_Task details:_ Copy, word for word, the lines of the listing below from the line with "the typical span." up to and including the line with "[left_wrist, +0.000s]". Drop the pictures.

_Data shown:_
►
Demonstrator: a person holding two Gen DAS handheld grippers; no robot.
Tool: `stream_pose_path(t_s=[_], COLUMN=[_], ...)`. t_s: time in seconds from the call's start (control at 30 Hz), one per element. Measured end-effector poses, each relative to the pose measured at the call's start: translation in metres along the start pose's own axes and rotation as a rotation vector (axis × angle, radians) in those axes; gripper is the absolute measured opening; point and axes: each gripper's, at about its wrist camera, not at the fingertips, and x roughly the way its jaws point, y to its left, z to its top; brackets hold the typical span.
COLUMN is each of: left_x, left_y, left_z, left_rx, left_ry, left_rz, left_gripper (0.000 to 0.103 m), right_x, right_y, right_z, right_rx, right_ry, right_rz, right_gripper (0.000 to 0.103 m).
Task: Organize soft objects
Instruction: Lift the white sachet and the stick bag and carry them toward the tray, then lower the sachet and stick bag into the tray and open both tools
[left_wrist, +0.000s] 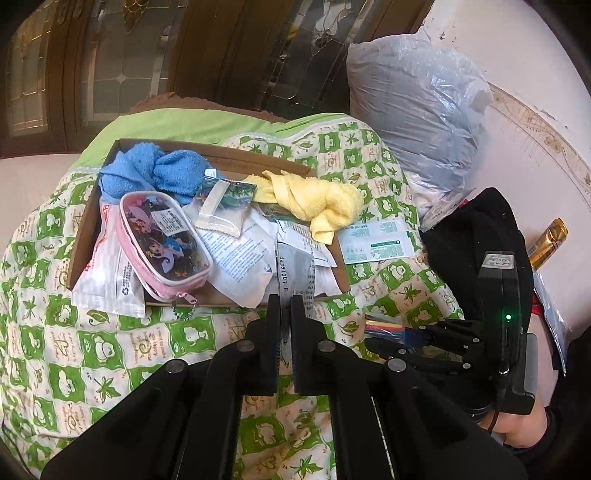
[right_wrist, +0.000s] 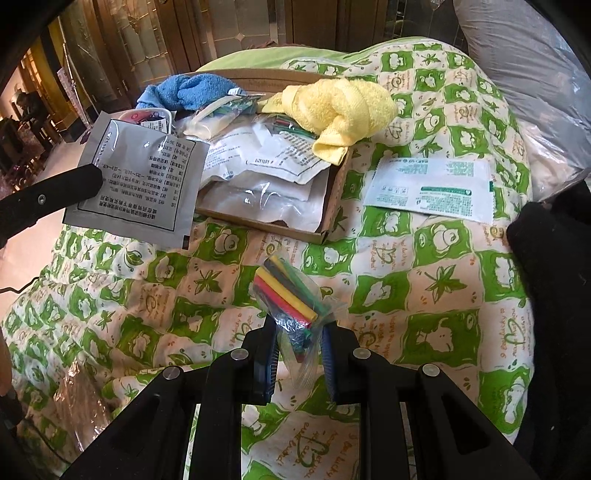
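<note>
Black left gripper (left_wrist: 284, 306) angled down, pinching sachet (right_wrist: 136, 181)

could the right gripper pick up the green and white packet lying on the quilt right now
Probably not yet: the right gripper is shut on a clear bag of coloured tubes. The green and white packet itself lies uncovered on the quilt.

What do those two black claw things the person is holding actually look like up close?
Both the left gripper and the right gripper are matte black plastic, each with two flat fingers on angular linkage bars joined by round silver pins. The right one has blue ribbed pads, a boxy body with a green light, a white label and a black cable.
</note>
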Motion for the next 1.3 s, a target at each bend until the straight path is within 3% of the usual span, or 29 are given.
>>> stream_pose_path(t_s=[0.83,1.3], left_x=[0.012,0.054], left_y=[0.007,0.030], left_z=[0.028,0.051], left_rx=[-0.004,-0.043], left_ry=[-0.020,0.008], left_rz=[-0.007,0.020], left_gripper=[0.002,0.002], right_x=[-0.018,0.027], right_y=[0.002,-0.003], right_z=[0.028,0.063], right_rx=[-0.010,0.042], right_ry=[-0.063,-0.082], right_rz=[0.008,0.109], right_gripper=[0.020,0.020])
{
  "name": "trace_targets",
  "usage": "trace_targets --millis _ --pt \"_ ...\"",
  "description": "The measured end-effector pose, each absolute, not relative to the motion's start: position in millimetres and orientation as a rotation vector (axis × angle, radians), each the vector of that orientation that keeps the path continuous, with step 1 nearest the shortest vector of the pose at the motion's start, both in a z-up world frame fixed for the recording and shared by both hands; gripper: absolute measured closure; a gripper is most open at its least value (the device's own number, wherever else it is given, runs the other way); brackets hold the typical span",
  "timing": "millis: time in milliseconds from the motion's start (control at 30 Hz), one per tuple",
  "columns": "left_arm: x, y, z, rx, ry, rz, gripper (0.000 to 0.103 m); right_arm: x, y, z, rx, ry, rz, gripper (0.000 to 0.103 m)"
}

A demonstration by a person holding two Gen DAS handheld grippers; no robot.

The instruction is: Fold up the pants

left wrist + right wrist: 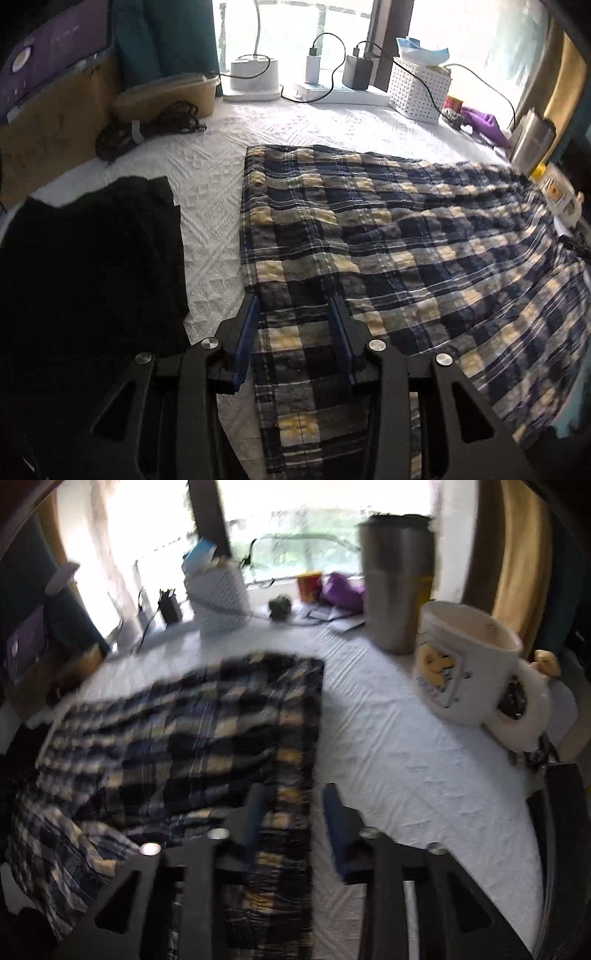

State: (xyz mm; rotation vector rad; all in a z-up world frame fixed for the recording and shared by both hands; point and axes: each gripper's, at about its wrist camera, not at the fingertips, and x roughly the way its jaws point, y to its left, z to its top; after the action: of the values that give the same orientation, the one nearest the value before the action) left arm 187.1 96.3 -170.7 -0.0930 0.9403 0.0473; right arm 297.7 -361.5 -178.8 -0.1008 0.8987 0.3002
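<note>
Navy, yellow and white plaid pants [406,240] lie spread flat on a white textured cloth [207,192]. My left gripper [293,306] hovers low over their near left edge. Its jaws stand apart, with the left finger at the hem, the right finger over the fabric, and flat cloth in the gap. In the blurred right wrist view the pants [184,738] fill the left half. My right gripper [293,797] straddles their right edge with a strip of fabric between the separated fingers. Neither pair of pads visibly presses the cloth.
A black garment [92,258] lies left of the pants. At the back stand a power strip with chargers [343,92], a white basket [421,88] and a tan case [166,96]. Right of the pants are a steel tumbler [395,587], a white mug [465,664] and a tape roll [524,716].
</note>
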Motion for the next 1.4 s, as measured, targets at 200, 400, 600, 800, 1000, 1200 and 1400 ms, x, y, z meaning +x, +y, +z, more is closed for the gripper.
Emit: trace_targets --millis 200,400,600,800,1000,1200,1400 --pt "185.8 105.3 -172.1 -0.050 0.923 0.119 0.065 285.2 -359.0 -175.5 -0.207 0.866 0.197 0.075" --pt "171.3 129.7 -160.3 -0.149 0.916 0.149 0.065 252.5 -386.7 -153.7 -0.172 0.795 0.114 0.075" --pt "142.8 122.5 -142.7 -0.154 0.863 0.101 0.065 204.1 -397.2 -149.5 -0.215 0.779 0.073 0.026" --pt "109.1 112.6 -138.4 -0.176 0.850 0.066 0.065 150.8 -400.9 -152.0 -0.253 0.751 0.036 0.021" --pt "84.7 112.0 -139.1 -0.221 0.852 0.058 0.065 113.8 -394.3 -165.2 -0.342 0.748 0.022 0.021" --pt "77.3 108.1 -133.9 -0.226 0.843 0.053 0.065 99.2 -367.8 -192.6 -0.499 0.750 0.035 0.021" --pt "77.6 102.5 -128.3 -0.214 0.839 0.043 0.065 94.2 -343.1 -202.7 -0.561 0.716 0.086 0.022"
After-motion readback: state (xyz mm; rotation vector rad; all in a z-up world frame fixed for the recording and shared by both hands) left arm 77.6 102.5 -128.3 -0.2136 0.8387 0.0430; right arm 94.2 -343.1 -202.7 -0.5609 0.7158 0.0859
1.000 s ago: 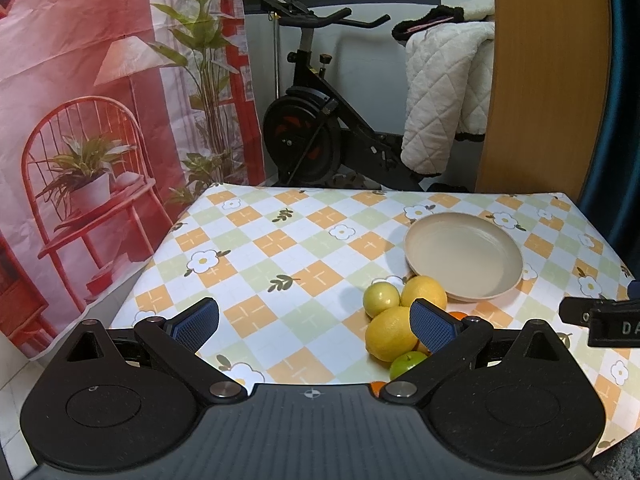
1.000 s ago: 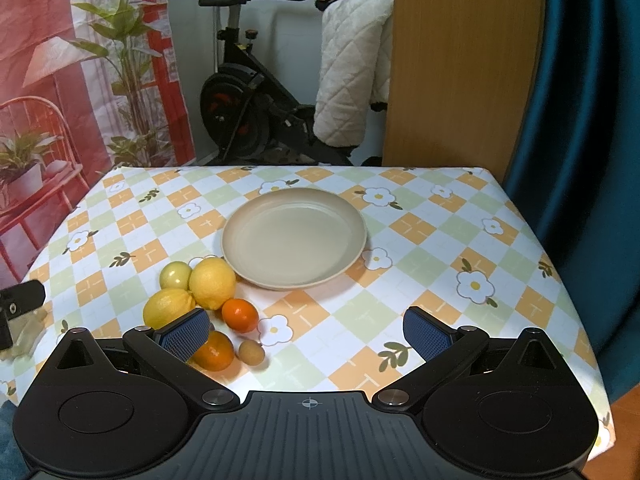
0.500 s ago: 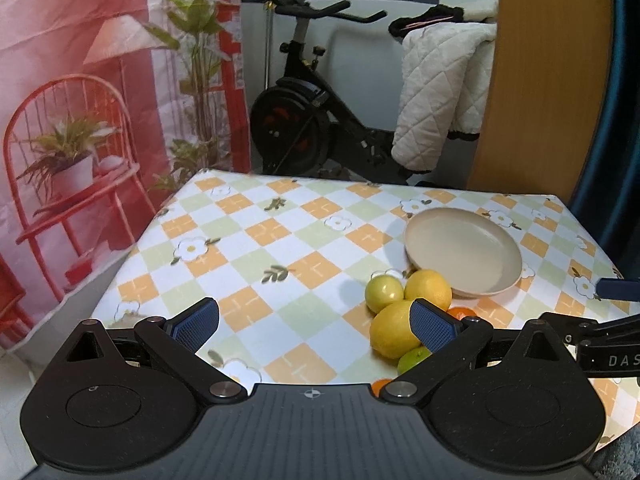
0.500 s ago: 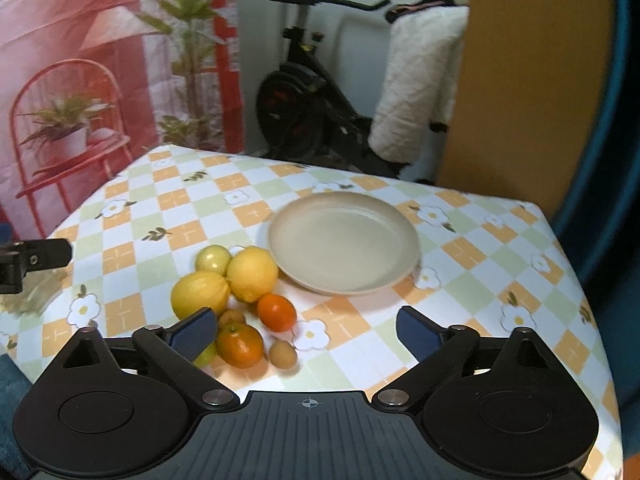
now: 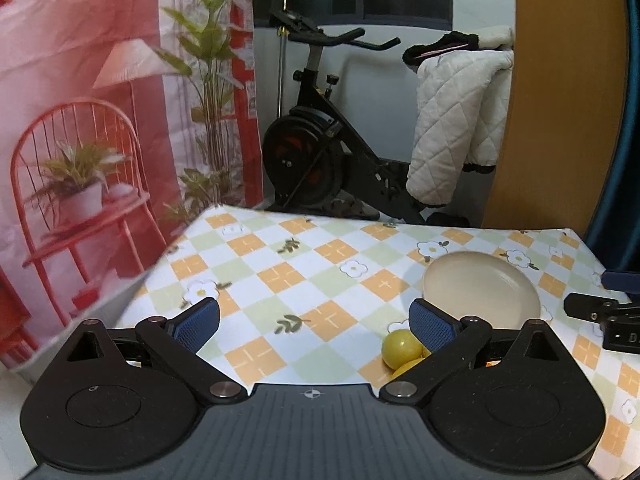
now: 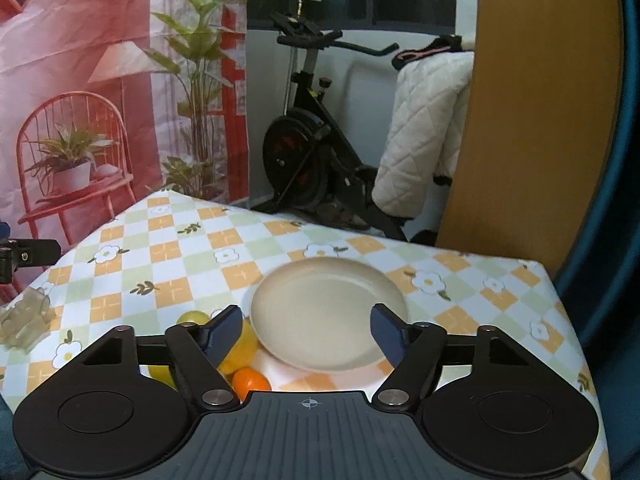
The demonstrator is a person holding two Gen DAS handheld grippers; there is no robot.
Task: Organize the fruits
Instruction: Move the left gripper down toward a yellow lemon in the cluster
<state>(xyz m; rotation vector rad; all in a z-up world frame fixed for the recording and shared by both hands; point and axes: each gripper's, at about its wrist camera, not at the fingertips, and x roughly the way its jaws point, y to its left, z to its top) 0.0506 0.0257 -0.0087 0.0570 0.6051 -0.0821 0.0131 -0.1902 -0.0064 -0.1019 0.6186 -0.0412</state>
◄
_Output of the exercise:_
Tool: `stream_pose_path(t_s=[_], COLUMN=[_], ...)`. t_s: time in seconds from the call's start (control at 30 Hz), one per element. Measured end-effector poses, each relative to the pose measured at the call's start: translation in metres along the start pose's own axes and rotation as a rotation vector (axis × angle, radians) in those axes; gripper is the absolute measured opening; point and axes: each gripper's, at about its wrist camera, not at the fingertips, and x roughly the way its jaws point, y to its left, z to its top; brackets hold the typical span.
COLUMN is each of: left_x, left_y, left_z, left_rx, left_ry, left_rz, left_gripper (0.000 to 0.103 m), right_x, right_y, right_z, right_rx, right_ry, right_rz, right_gripper (0.000 to 0.103 m).
Task: Organize soft objects
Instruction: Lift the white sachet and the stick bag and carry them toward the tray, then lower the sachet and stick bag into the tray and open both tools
[left_wrist, +0.000s] 

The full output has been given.